Maximal $rdepth$

In this chapter we higlight some bounds concerning the maximal regression depth of any fit, given a dataset $Z_n = \{(x_i, y_i), i = 1,...,n \} \subset \rm I\!R^2$.


Lower bound

Lower bound
Given any dataset $Z_n = \{(x_i, y_i), i = 1,...,n \} \subset \rm I\!R^2$, \[ \max_{l} rdepth(l, Z_n) \ge \left\lceil\frac{n}{3}\right\rceil \]

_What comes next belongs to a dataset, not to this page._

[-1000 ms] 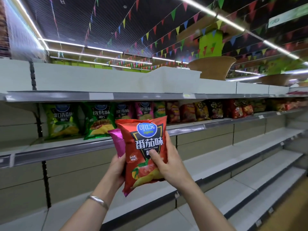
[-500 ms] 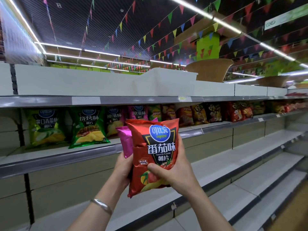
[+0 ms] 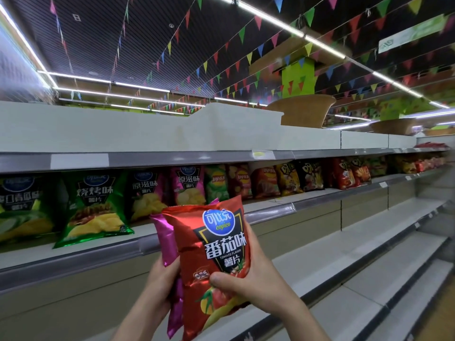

We prove the previous lower bound by showing that for any dataset we can always define a fit $\kappa$ having a regression depth equal to $\left\lceil\frac{n}{3}\right\rceil$.


Construction of $\kappa$
  1. Sort $Z_n$ observations acording to their x-coordinate, such that $x_1 < x_2 < ... < x_n$.
  2. Split $Z_n$ into three partitions $L, M, R$ such that (with $m \in \rm I\!N$):
    • If $n = 3m$ : $ \mid L \mid = \mid M \mid = \mid R \mid = \frac{n}{3}$
    • If $n = 3m+1$ : $ \mid L \mid = \mid R \mid = \frac{n}{3}$    and   $ \mid M \mid = \frac{n}{3} + 1$
    • If $n = 3m+2$ : $ \mid L \mid = \mid R \mid = \frac{n}{3}+1$    and   $ \mid M \mid = \frac{n}{3}$
    and $L$ is composed of the first $\mid L \mid$ left most observations, $M$ the next $\mid M \mid$ observations and $R$ the remaining ones.
  3. Find $\kappa$ such that $\kappa$ bisects $P_1$ and $P_2$, with $P_1 = L \cup M$ and $P_2 = M \cup R$. $\kappa$ must exist by the ham-sandwich theorem.
Regression depth of $\kappa$
Given a fit $\kappa$ obtained by the previously described construction, we define $P^+_2 (P^0_2, P^-_2)$ the observations of $P_2$ for which the residuals with respect to $\kappa$ are positive (null, negative).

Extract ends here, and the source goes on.